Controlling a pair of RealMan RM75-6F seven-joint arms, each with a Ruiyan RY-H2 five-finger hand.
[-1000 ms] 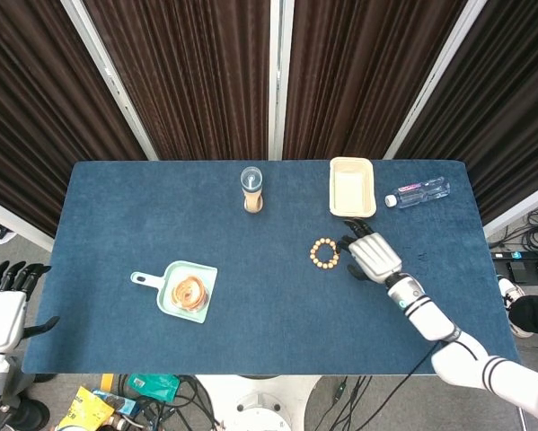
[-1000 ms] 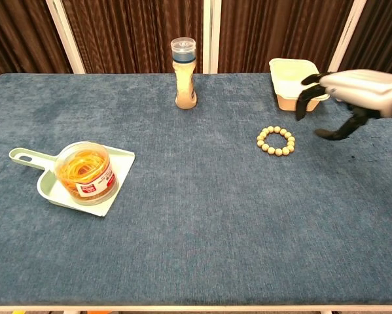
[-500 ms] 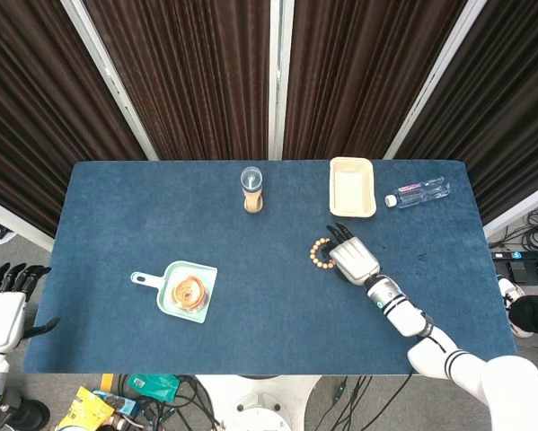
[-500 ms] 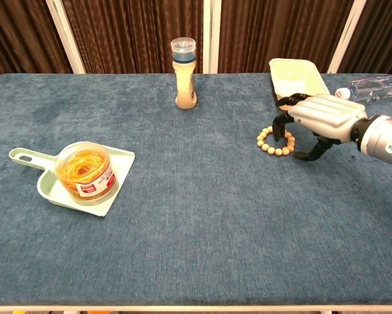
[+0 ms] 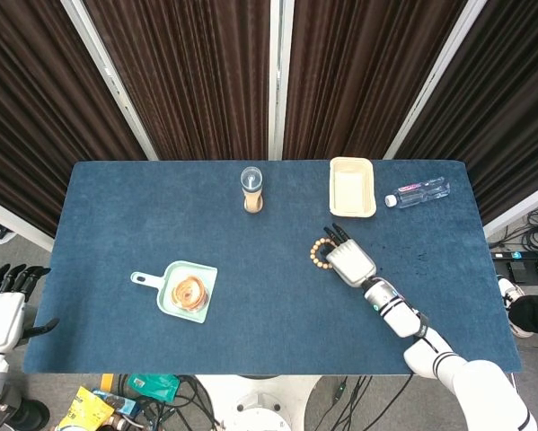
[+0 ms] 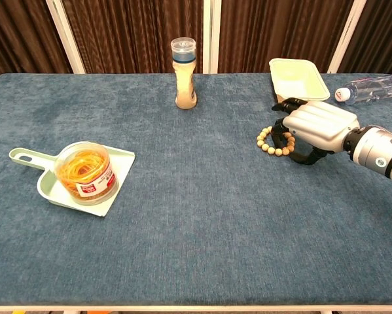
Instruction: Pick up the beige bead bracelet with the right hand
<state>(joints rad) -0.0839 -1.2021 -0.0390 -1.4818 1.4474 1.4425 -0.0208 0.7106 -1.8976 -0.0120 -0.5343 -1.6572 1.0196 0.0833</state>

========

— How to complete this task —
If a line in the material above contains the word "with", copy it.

— Your response —
Controlling a pair of RealMan RM75-6F seven-joint arms, each with a Ruiyan RY-H2 five-finger hand.
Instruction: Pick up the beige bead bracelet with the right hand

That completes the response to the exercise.